- Exercise directions
Transcribe word for word the lines below from the line with "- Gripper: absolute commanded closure" through the line with "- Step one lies", ends included.
--------------------------------------------------
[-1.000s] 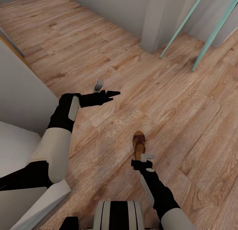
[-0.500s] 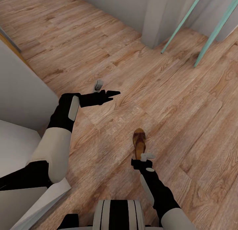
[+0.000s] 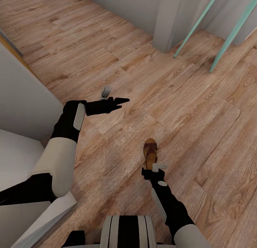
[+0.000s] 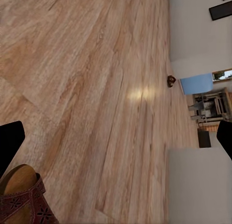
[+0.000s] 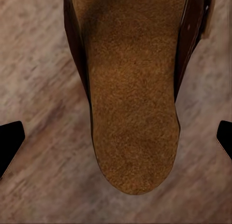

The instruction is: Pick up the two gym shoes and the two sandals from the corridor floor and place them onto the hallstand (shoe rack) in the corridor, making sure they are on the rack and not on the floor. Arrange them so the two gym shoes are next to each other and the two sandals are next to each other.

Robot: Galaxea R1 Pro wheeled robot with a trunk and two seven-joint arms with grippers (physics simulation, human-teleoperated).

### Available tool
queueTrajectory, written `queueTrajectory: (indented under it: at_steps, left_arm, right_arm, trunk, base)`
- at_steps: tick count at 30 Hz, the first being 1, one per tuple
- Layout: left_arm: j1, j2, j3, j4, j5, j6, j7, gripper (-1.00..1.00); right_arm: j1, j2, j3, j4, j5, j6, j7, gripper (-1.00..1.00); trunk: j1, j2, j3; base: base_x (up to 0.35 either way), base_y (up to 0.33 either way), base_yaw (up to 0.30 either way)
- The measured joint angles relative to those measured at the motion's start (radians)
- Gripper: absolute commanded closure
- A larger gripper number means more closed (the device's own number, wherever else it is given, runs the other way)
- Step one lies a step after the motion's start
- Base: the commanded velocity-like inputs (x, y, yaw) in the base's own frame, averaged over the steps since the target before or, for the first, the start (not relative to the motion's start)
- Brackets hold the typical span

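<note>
- The corridor floor [image 3: 185, 109] spreads wide under us, wood planks all the way to the grey walls and two teal poles [image 3: 200, 21]
- Our left gripper [image 3: 119, 101] hangs out over bare planks, jaws spread in the wrist view, holding nothing
- One sandal [image 3: 150, 151] lies flat on the floor, just ahead of our right gripper [image 3: 156, 166]
- Right wrist view puts its tan insole [image 5: 130, 103] between wide-open jaws, not yet pinched
- We judge the job barely begun: this sandal needs lifting, and a small dark object [image 4: 171, 79] far down the corridor is too small to identify
</note>
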Motion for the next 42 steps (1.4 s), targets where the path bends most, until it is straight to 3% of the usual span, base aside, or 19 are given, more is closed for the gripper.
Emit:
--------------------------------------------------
- Result for this exercise
- Gripper: absolute commanded closure
- A larger gripper number means more closed (the device's own number, wherever else it is given, runs the other way)
- Step one lies a step after the motion's start

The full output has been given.